# WHAT YOU WILL DO
Repeat the listing exactly, minus the pictures.

______

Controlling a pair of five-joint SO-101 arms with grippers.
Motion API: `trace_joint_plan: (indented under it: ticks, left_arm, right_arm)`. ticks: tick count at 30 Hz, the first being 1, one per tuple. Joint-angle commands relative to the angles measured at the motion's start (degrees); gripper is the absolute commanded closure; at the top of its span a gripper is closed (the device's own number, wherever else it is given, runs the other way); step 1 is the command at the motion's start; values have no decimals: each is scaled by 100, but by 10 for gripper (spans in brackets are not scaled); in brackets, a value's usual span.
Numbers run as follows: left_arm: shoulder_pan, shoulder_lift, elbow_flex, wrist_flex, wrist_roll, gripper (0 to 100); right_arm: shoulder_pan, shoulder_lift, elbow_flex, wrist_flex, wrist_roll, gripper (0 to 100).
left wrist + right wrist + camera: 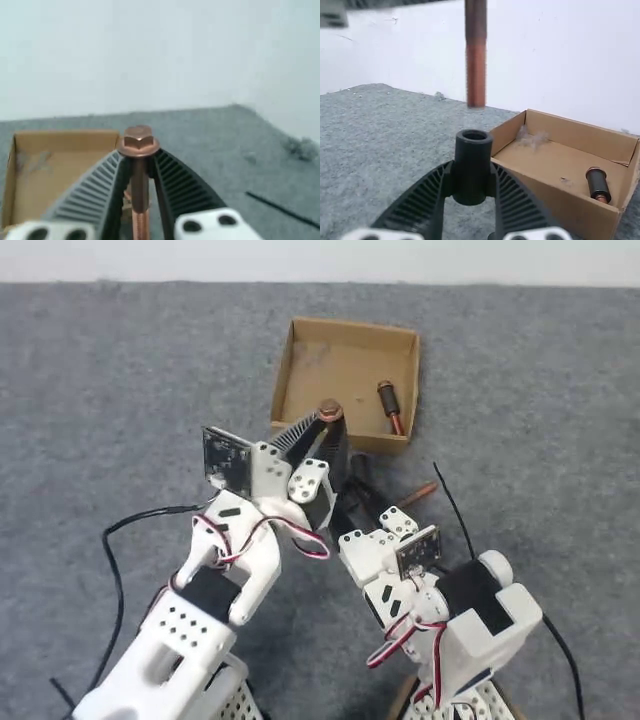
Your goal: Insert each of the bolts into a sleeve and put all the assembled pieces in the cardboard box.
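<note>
- While the cardboard box [340, 370] held one assembled piece [390, 405], my left gripper [139, 160] clamped the bolt [140, 192] under its head; I judged it rigid, slick metal.
- My right gripper [472, 172] held the sleeve [473, 150] mid-body, bore up, just beneath the bolt's tip.

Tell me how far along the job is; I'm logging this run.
Done: one assembled piece lies in the cardboard box. In hand: the left gripper holds a bolt head-up, its tip above the sleeve in the right gripper, not yet inserted. Left: that insertion, boxing it, and a second bolt lying on the carpet by the box.
</note>
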Motion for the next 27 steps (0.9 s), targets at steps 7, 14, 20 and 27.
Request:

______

# TASK ANSWER
Controlling a pair of five-joint SO-101 arms with grippers.
Motion API: `trace_joint_plan: (indented under it: ticks, left_arm, right_arm)`. ticks: tick count at 30 Hz, the first being 1, one per tuple. Joint-angle commands relative to the angles measured at the motion's start (degrees); gripper is the absolute commanded closure; at the top of its span a gripper is closed (the device's own number, wherever else it is given, runs the other way); step 1 is the command at the motion's start; values have no decimals: each is scaled by 100, but by 10 for gripper (spans in brackets are not scaled); in brackets, a value's usual span.
Numbers run as follows: left_arm: shoulder_pan, shoulder_lift, elbow_flex, wrist_flex, wrist_roll, gripper (0 to 100); right_arm: shoulder_pan, shoulder_lift, elbow_flex, wrist_flex, wrist_roll, gripper (0 to 100).
left wrist + right wrist + camera: 
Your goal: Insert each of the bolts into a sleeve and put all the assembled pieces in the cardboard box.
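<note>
- While the cardboard box [340, 370] held one assembled piece [390, 405], my left gripper [139, 160] clamped the bolt [140, 192] under its head; I judged it rigid, slick metal.
- My right gripper [472, 172] held the sleeve [473, 150] mid-body, bore up, just beneath the bolt's tip.

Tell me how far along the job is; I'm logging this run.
Done: one assembled piece lies in the cardboard box. In hand: the left gripper holds a bolt head-up, its tip above the sleeve in the right gripper, not yet inserted. Left: that insertion, boxing it, and a second bolt lying on the carpet by the box.
</note>
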Motion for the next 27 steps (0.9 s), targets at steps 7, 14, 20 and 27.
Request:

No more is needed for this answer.